Wednesday, February 5, 2014

2010-2014

Fall 2010 we suffered our first chemical pregnancy.

June 2011 we started charting online with Fertility Fertility friend trying to conceive. 

March 2012 we suffered our second chemical pregnancy and last positive pregnancy test.

2014... Hopefully this is our year... Adoption process starts in April. People don't understand that being a parent and raising a family is our dream. Graduation college was a dream and so was having biological children. I didn't "take a break" before I went to college and I sure am not going to "take a break" before perusing our our goal. 

I went to college, got married, bought a house, all so that he and I could start our family. I don't care to travel unless it's to show our child the world. So many years of month to month having each period feel like a miscarriage needs to come to an end.

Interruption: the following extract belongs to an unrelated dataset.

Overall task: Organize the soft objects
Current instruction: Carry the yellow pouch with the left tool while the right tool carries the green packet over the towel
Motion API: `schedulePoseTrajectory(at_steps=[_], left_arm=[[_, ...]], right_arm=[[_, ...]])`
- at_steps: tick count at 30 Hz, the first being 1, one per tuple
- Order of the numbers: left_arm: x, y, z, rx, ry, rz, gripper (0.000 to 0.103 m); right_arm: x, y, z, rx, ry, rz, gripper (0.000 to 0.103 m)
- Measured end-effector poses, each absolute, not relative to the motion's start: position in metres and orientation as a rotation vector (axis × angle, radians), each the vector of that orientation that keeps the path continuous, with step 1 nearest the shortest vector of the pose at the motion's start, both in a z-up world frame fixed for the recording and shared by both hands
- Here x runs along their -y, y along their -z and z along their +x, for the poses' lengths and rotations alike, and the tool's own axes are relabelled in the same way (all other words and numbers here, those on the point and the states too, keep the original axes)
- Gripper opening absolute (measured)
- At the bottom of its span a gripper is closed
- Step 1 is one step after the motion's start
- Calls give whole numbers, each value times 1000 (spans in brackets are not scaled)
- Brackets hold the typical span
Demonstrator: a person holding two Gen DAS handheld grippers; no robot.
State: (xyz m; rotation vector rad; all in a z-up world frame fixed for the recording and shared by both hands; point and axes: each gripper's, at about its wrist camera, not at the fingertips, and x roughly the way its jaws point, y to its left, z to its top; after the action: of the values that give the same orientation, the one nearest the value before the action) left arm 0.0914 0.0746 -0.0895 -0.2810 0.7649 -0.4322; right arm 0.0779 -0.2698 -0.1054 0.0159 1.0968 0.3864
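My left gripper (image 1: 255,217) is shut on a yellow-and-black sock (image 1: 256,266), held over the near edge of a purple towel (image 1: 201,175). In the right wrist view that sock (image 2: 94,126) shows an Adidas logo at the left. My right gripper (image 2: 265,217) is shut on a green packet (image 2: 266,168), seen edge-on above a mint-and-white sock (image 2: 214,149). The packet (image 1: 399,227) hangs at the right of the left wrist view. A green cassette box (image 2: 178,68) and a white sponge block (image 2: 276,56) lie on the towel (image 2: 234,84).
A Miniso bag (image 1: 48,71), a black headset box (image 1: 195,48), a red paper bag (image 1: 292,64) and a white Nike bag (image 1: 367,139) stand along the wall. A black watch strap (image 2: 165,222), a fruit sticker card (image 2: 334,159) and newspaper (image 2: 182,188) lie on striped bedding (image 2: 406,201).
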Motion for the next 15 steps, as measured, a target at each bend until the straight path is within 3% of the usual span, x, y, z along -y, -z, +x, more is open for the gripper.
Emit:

I had a long discussion with the pastors wife about our trying to conceive efforts. She has never suffered infertility. She asked me that if I was saved why did we have premarital sex. Well, since my doctor told me in 2009 my fertility was in decline we decided that sooner than later would be best for us to initiate our family. When we spoke to our parents about our plans to marry we got no support since it had only been a year and we obviously didn't know what we were facing. The pastors wife got married within a year of meeting/dating her husband. My husband and I have decided that in order to align with our families wishes we would not get married with out prompt. We agreed that having the family we dreamed of was more important than family politics so we decided to try to conceive and elope as soon as we became pregnant. We made a commitment long ago that forever together is what we'd fight for. 

We began a big fat savings account to cover our expenses when baby would arrive (that turned into our house deposit later since we have never achieved pregnancy pre-marriage as agreed). 

In the biblical times marriage was realized when a couple agreed to live together as husband and wife. The wealthy/nobal had weddings the commoners did not.